Influenza A virus (IAV) is a major causative agent of respiratory tract infection in humans. Human IAVs cause seasonal epidemics, whilst avian IAV strains sporadically cross the host range barrier leading to zoonotic infections. The complement system is a component of the innate immune system that acts to remove pathogens including IAVs. Many bacterial pathogens and several viral pathogens have been reported to actively target components of the complement activation pathway as a defensive strategy. The aim of this project is to understand if there is an interaction between IAV and co-factor H, a critical inhibitor of the complement system and what effect any interaction may have on influenza replication. Using purified human co-factor H protein and purified human (H1N1 and H3N2) and avian (H9N2 and H5N3) IAVs we have demonstrated using ELISA assays that an interaction does occur between co-factor H and all the IAV strains tested. Far western blot analysis suggests that the interaction is with the viral Hemagglutinin (HA), which is responsible for attachment and entry of IAV to cells.

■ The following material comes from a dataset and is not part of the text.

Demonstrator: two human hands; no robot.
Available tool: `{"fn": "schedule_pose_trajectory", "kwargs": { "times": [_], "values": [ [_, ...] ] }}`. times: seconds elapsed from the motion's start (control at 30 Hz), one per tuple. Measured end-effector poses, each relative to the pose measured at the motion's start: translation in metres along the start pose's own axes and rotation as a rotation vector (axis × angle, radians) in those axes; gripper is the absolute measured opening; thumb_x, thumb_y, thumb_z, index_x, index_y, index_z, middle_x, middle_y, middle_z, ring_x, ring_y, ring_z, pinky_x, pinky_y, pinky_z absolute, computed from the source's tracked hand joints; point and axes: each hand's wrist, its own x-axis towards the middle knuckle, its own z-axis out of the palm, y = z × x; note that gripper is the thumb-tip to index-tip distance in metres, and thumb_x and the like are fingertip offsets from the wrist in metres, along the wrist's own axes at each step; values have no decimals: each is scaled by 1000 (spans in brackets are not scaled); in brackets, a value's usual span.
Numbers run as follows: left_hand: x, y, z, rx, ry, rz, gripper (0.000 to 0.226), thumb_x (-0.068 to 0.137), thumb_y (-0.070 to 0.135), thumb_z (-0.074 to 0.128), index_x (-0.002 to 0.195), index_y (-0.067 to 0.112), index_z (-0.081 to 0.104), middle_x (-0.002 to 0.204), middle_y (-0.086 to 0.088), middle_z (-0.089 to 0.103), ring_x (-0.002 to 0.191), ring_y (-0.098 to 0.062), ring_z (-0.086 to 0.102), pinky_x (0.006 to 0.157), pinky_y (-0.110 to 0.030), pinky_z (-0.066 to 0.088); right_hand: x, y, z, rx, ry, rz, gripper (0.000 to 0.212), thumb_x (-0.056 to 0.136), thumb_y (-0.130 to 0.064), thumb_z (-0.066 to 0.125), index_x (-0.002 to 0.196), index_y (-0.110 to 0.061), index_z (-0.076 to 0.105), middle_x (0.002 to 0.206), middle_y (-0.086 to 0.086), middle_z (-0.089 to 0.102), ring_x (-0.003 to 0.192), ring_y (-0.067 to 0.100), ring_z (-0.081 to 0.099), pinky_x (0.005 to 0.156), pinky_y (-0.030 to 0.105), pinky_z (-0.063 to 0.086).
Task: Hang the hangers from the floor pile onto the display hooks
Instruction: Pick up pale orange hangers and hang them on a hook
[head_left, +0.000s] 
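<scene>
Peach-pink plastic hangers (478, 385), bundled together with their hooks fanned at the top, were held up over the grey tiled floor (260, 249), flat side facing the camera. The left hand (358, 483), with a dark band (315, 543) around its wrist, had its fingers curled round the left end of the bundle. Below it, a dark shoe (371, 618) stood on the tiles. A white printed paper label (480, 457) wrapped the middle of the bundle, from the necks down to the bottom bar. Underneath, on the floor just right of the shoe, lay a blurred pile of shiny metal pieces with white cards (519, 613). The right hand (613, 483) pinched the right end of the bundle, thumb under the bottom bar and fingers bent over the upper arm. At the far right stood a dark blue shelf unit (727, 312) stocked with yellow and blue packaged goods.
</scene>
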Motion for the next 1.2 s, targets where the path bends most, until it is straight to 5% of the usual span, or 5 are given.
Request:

Interestingly the interaction has divergent effects on the replication of the IAV strains; enhancing human H1N1 replication and restricting H3N2 replication in A549 and THP-1 cells whilst having no effect on the replication of avian H5N3 or H9N2 viruses. Understanding IAV interaction with the complement pathway could enhance our ability to produce effective vaccines.

  • This is an open-access article distributed under the terms of the Creative Commons Attribution License, which permits unrestricted use, distribution, and reproduction in any medium, provided the original work is properly cited.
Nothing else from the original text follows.